What is needed
Your output must match the data word for word, with every line included.

Given data
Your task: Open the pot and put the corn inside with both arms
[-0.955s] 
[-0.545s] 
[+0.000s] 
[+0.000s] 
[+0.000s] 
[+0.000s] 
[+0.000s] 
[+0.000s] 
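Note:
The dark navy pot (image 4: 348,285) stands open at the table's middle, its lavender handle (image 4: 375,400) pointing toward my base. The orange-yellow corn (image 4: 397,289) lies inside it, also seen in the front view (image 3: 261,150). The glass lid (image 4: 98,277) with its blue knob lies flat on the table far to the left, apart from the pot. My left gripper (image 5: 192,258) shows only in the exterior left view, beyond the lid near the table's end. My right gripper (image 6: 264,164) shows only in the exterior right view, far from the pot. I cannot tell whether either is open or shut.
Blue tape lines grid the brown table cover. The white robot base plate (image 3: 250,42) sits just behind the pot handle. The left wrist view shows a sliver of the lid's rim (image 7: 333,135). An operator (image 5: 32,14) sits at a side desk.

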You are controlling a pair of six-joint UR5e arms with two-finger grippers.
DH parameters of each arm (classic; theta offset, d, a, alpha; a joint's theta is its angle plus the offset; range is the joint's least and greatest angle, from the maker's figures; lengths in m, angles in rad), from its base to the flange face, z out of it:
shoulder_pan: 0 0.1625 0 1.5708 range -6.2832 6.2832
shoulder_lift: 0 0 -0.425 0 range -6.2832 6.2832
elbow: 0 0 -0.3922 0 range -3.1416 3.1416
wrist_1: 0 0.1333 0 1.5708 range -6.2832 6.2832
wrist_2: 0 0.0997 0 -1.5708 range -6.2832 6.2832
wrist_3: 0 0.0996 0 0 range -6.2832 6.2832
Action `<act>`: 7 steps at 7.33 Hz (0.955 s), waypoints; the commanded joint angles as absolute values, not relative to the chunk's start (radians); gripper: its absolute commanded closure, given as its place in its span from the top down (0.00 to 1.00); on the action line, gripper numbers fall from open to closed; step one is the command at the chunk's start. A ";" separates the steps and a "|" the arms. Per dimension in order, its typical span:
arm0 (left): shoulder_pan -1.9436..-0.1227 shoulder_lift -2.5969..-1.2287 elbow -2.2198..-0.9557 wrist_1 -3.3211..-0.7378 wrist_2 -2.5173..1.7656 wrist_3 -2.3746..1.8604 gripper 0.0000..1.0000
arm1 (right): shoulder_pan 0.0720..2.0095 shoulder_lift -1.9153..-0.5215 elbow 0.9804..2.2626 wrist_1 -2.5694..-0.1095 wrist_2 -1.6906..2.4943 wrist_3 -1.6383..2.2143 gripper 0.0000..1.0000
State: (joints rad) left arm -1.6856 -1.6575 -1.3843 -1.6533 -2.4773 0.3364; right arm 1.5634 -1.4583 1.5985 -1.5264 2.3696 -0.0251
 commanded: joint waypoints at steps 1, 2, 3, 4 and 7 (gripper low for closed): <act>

Answer area
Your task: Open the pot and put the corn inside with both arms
[-0.955s] 
[-0.545s] 
[+0.000s] 
[+0.000s] 
[+0.000s] 
[+0.000s] 
[+0.000s] 
[+0.000s] 
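Note:
The dark navy pot (image 4: 348,285) stands open at the table's middle, its lavender handle (image 4: 375,400) pointing toward my base. The orange-yellow corn (image 4: 397,289) lies inside it, also seen in the front view (image 3: 261,150). The glass lid (image 4: 98,277) with its blue knob lies flat on the table far to the left, apart from the pot. My left gripper (image 5: 192,258) shows only in the exterior left view, beyond the lid near the table's end. My right gripper (image 6: 264,164) shows only in the exterior right view, far from the pot. I cannot tell whether either is open or shut.
Blue tape lines grid the brown table cover. The white robot base plate (image 3: 250,42) sits just behind the pot handle. The left wrist view shows a sliver of the lid's rim (image 7: 333,135). An operator (image 5: 32,14) sits at a side desk.
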
You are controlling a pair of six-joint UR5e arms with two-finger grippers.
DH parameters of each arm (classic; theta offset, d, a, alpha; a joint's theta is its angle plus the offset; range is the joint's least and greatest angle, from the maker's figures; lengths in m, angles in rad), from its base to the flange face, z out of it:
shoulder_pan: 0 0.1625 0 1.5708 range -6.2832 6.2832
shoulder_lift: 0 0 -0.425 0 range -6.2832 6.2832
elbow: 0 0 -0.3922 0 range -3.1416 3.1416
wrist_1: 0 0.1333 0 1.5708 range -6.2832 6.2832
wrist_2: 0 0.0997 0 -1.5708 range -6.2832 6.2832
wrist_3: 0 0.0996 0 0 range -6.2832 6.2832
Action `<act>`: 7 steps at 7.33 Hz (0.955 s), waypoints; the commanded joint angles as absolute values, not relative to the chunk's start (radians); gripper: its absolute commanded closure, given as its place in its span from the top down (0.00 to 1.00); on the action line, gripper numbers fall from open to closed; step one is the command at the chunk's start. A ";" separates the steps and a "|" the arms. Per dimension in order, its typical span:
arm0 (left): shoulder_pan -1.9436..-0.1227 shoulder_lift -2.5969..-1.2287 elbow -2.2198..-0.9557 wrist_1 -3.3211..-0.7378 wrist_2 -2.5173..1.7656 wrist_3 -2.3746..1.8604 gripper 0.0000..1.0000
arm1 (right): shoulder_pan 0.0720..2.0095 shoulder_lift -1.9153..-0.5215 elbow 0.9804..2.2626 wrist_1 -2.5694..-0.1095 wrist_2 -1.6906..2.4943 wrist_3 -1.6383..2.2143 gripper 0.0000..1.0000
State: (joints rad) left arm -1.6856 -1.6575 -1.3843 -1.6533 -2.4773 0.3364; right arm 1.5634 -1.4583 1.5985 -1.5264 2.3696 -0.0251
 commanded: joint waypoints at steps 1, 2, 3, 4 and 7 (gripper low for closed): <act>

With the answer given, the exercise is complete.